**TASK DIRECTIONS**
Omit all pictures. Copy exactly the lines from the line containing "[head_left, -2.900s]" to the end of the listing, with both ends included.

**DATA BELOW**
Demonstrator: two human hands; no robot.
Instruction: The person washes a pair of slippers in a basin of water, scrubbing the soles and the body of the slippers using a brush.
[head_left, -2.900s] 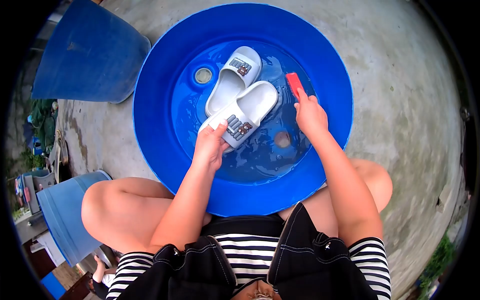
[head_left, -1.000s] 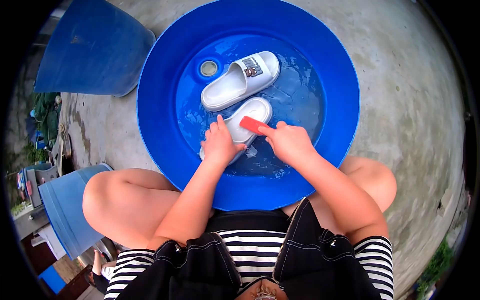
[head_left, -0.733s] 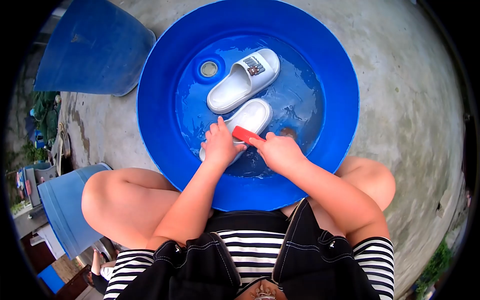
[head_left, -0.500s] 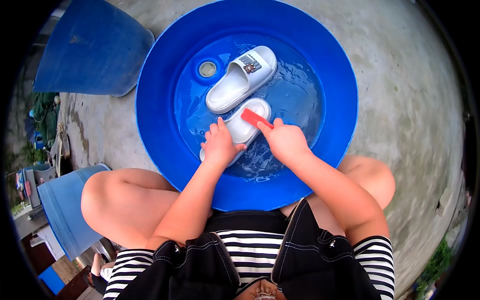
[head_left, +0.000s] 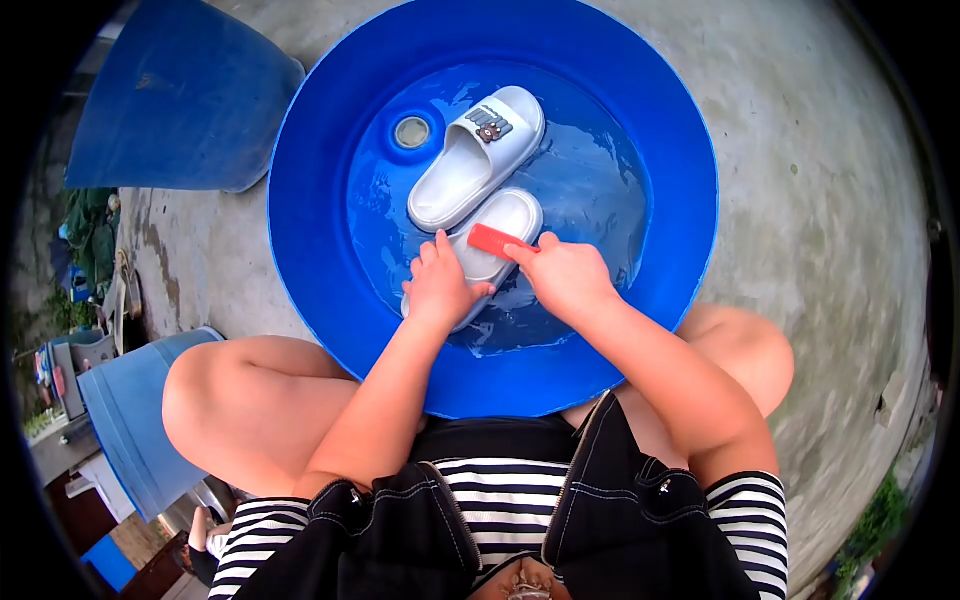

**TASK OUTPUT**
[head_left, -2.900s] 
[head_left, -1.000s] 
[head_left, -0.733s] 
[head_left, -0.500s] 
[head_left, +0.000s] 

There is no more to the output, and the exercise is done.